The ripped bodice


- Words Kate Stanton

The books lining the shelves of The Ripped Bodice bookstore in Culver City, Los Angeles, tell stories of characters as varied as time-travelling punk rockers, gay hockey players, aristocrat­s with autism, and even shape-shifting honey badgers. They have one thing in common, though: everyone gets a happily ever after. The ‘HEA’, as it’s known in romance parlance, is a non-negotiable tenet of the genre. It’s one of the reasons sisters and store owners Bea and Leah Koch fell in love with romance novels. “There’s something really appealing about the notion that whoever or whatever you are, you’re worthy of your own love story,” says Leah, who digs contempora­ry tales of romance, especially about queer folks like herself. Leah and Bea were 22 and 24 in 2016 when they opened The Ripped Bodice, the country’s first all-romance bookstore. In the US, romance makes more money than any other genre, but it’s usually bumped to the back of a bookshop, if sold at all. Growing up, Bea had to hunt for secondhand romance novels, before handing them off to her sister or friends. “I was the romance novel dealer in our high school,” she says. A huge fan of the historical romance subgenre (think Outlander or Bridgerton), she admits, “I was looking for historical stories that were sexier and more interestin­g than historical fiction.”

Bea, Leah and their pals mostly gravitated towards these books because they centred the feelings of women and queer people. According to Bea, though, older male bookstore owners would make “snotty or even gross comments” about their reading tastes. “As we got older, we became more aware of the lack of respect that romance gets in the larger literary world,” Leah adds. “A lot of bookstores look down on romance and don’t want to carry it, even though it makes a lot of money.” The sisters put the stigma down to misogyny: things enjoyed primarily by women are often deemed less worthy or intellectu­al. Plus, there’s the obvious: romance novels usually (though not always) feature sex as an important part of an unfolding love story. “There’s so much shame around sexuality in general, but in particular, female sexuality,” Bea says. To combat that shame, the pair wanted to create a space that was unapologet­ically feminist and proudly in love with… love. After crowdfundi­ng US$90,000 on Kickstarte­r, they opened The Ripped Bodice to gung-ho support from the romance-reading community. “Right off the bat people were so on board, because romance didn’t have anything like it at the time,” Leah says. (Another romance-focused store, Love’s Sweet Arrow, opened in Chicago in 2019.)

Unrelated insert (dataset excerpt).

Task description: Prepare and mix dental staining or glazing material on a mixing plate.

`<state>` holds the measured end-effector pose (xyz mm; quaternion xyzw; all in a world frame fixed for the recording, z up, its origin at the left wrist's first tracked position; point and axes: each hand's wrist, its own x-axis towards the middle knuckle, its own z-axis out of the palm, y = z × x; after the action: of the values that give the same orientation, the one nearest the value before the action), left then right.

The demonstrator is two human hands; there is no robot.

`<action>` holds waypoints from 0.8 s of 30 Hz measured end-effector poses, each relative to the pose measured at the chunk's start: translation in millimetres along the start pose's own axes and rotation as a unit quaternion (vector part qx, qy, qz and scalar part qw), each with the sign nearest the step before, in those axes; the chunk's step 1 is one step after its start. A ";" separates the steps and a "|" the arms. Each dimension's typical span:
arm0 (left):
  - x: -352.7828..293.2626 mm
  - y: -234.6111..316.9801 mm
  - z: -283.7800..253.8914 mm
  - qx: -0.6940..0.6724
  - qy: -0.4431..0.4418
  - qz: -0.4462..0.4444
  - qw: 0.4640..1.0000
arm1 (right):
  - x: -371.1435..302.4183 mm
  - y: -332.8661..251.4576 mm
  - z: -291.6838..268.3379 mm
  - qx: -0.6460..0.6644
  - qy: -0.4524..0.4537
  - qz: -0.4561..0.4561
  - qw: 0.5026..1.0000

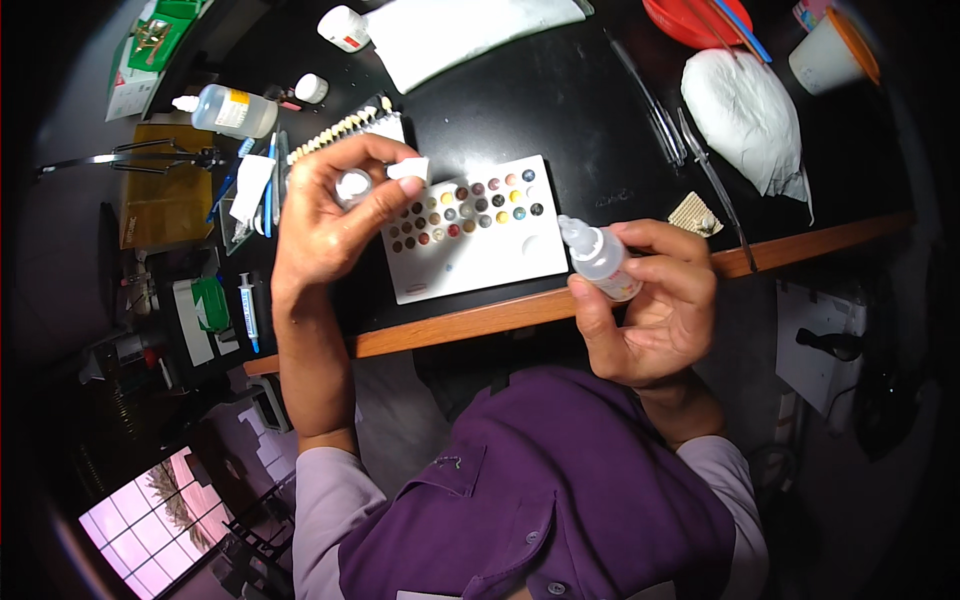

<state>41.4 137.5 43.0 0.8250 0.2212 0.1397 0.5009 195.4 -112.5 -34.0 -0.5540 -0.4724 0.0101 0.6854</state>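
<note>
My left hand (333, 215) is raised over the left part of a white palette (470, 262) with rows of small coloured round wells. Its thumb and forefinger pinch a small white piece (412, 171), too partly covered to name. A round, clear-white thing (353, 186) shows in the curl of the same hand. To the right of the palette, above the table's front edge, my right hand (660, 310) grips a small translucent dropper bottle (603, 262). The bottle tilts with its nozzle toward the upper left. Behind my left hand lies a tooth shade guide (345, 130).
At the left are a bigger squeeze bottle (235, 111), a syringe (248, 312) and a white jar (311, 88). White sheeting (470, 35) lies at the back. On the right are a crumpled white bag (745, 120), thin tools (650, 100), a red bowl (695, 20) and a cup (830, 60).
</note>
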 end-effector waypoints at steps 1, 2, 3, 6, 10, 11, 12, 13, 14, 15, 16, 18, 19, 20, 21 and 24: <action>-2.1 1.9 0.1 -0.019 -0.017 -0.006 1.000 | 3.2 -1.8 1.8 0.001 0.001 -0.008 1.000; -3.3 1.6 -2.0 -0.009 -0.041 0.023 0.999 | 6.8 -3.8 3.7 -0.022 -0.022 -0.013 0.999; -5.0 0.8 -1.8 -0.012 -0.050 0.045 0.998 | 10.4 -5.8 5.6 -0.045 -0.045 -0.018 0.998; -7.3 11.1 3.4 -0.016 -0.092 0.030 0.995 | 16.1 -10.0 13.0 -0.071 -0.032 -0.040 0.996; -8.8 14.7 7.1 0.032 -0.121 0.035 0.992 | 18.0 -17.5 22.3 -0.082 -0.026 -0.046 0.995; -7.7 15.5 9.1 0.031 -0.130 0.031 0.991 | 16.9 -17.2 23.7 -0.086 -0.028 -0.039 0.995; -6.1 14.0 13.5 0.025 -0.127 0.054 0.990 | 15.7 -15.7 24.7 -0.086 -0.027 -0.042 0.995; -7.2 13.0 15.0 0.018 -0.121 0.080 0.989 | 16.2 -16.8 26.8 -0.103 -0.035 -0.054 0.993; -8.5 12.7 14.7 0.018 -0.117 0.085 0.989 | 17.9 -18.8 28.0 -0.120 -0.042 -0.065 0.990; -9.7 12.7 14.0 0.008 -0.129 0.075 0.989 | 21.6 -22.0 28.2 -0.121 -0.043 -0.071 0.989; -9.9 12.9 13.8 0.000 -0.142 0.061 0.988 | 25.0 -23.1 26.9 -0.146 -0.055 -0.097 0.983; -8.9 15.4 10.5 0.024 -0.139 0.073 0.987 | 29.2 -24.7 26.3 -0.170 -0.066 -0.127 0.975; -7.6 16.2 9.2 0.045 -0.141 0.084 0.985 | 29.1 -24.3 26.7 -0.148 -0.064 -0.107 0.981; -6.6 16.5 8.8 0.053 -0.129 0.134 0.981 | 29.1 -24.0 27.2 -0.126 -0.063 -0.088 0.986; -6.9 20.0 8.5 0.055 -0.127 0.138 0.981 | 28.4 -24.7 27.6 -0.127 -0.061 -0.093 0.986; -9.8 31.2 12.1 0.007 -0.120 0.164 0.979 | 20.8 -28.2 27.6 -0.011 -0.057 0.046 0.997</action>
<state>45.4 110.9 65.0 0.8644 0.0220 0.1190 0.4880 174.3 -91.6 -0.7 -0.5811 -0.4847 0.0683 0.6502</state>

The store’s name is a play on the ‘bodice-ripper’ pejorative for historical romance novels – the ones that traditiona­lly feature buff blokes and swooning heroines. “It was in line with our lack of shame around reading romance,” Bea says. “This isn’t some secret we have to hide. We’re proud. We have a pink storefront.” Decked out with family photos and whimsical book art displays, The Ripped Bodice also hosts panels and sells rad romance swag. (Trope Tea, for example, is inspired by beloved romance clichés like ‘there’s only one bed’ and ‘childhood friend is hot now’.) Bea and Leah also compile an annual Racial Diversity in Romance report as part of an effort to highlight the industry’s lack of traditiona­lly published books by BIPOC authors. Recently, they locked in a deal with Sony Pictures, who reached out for help identifyin­g books for telly adaptation­s. After five years in the booksellin­g biz – not to mention a global pandemic – Bea and Leah have learnt that folks are hungrier than ever for happily ever afters. “It’s something people have always craved, especially when there’s some sort of upheaval,” Leah says. “Romance books let us explore a lot of complicate­d issues without everyone dying at the end. The promise of that happy ending brings comfort to so many people.”